We've got two use cases for flows: one set that runs tasks in a dask task runner that simple data ingestion and transformation, and another use case where we use `prefect-aws` to launch ECS tasks for longer running compute. Im unsure how a "worker" would change or improve these two use cases

hi <@U02MRTWFSTE> - the idea of a storage block for code storage has been replaced with a `pull` step that gets attached to a deployment

so the worker picks up a deployment's flow run from a work pool, checks out the `pull` step to figure out where to grab the code from (sometimes instead its just a matter of <https://github.com/zzstoatzz/prefect-monorepo/blob/main/prefect.yaml#L114|setting a directory>, like if you have code baked into your flow run docker image)
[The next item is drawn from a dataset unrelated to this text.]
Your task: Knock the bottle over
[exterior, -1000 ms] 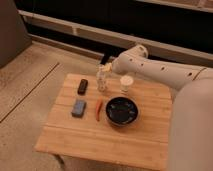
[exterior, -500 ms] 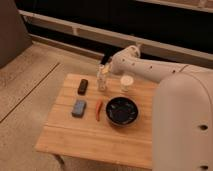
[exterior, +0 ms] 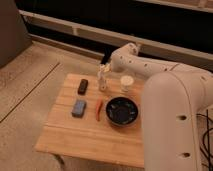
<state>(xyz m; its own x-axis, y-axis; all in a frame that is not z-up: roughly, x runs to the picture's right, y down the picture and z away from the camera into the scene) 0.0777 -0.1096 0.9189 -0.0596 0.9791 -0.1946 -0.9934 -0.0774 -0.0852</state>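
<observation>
Near to far on the wooden table (exterior: pixel 85 142): black bowl (exterior: pixel 121 111), a thin red item (exterior: pixel 98 110) just left of it in view, and a blue-grey pad (exterior: pixel 79 108) further left. Back row: dark block (exterior: pixel 83 86), then the bottle (exterior: pixel 103 83) standing upright near the far edge, with the cream cup (exterior: pixel 127 83) beside it. The gripper (exterior: pixel 103 68) sits at the bottle's top, slightly behind it. We can't tell how wide it's set. The bottle's axis is vertical, so we'd judge a push high on the neck tips it.

A light wooden counter (exterior: pixel 80 137) stands on a speckled pale floor (exterior: pixel 27 87). Behind runs a dark wall (exterior: pixel 165 22) with a pale horizontal rail (exterior: pixel 60 24).
</observation>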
commonly you'll see something like:
• <https://github.com/zzstoatzz/prefect-monorepo/blob/main/prefect.yaml#L12-L16|this>, a `git_clone` pull step that applies to all deployments in my `prefect.yaml` which do not have their own `pull` step defined explicitly. when a worker picks the flow run, it clones the flow code down to the runtime machine
• <https://github.com/zzstoatzz/prefect-monorepo/blob/main/prefect.yaml#L81|this>, a `pull_from_gcs` (same for s3) pull step that applies to this particular deployment, so at runtime, the worker pulls from that gcs bucket/folder. this assumes your code is actually in that bucket, so you might want a `push` step that pushes up everything not ignored by your `.prefectignore` at `prefect deploy` time (unless you already have some CI to push up your code to blob)
you're free to add other actions in your pull/push/build step, like `pip_install_requirements` or `run_shell_script` if for example, you have a 3rd party secret service that you want to grab some secrets from just before the flow run starts (the pull step) and inject those into that machine (if you don't want to keep `Secret` blocks on the server or something)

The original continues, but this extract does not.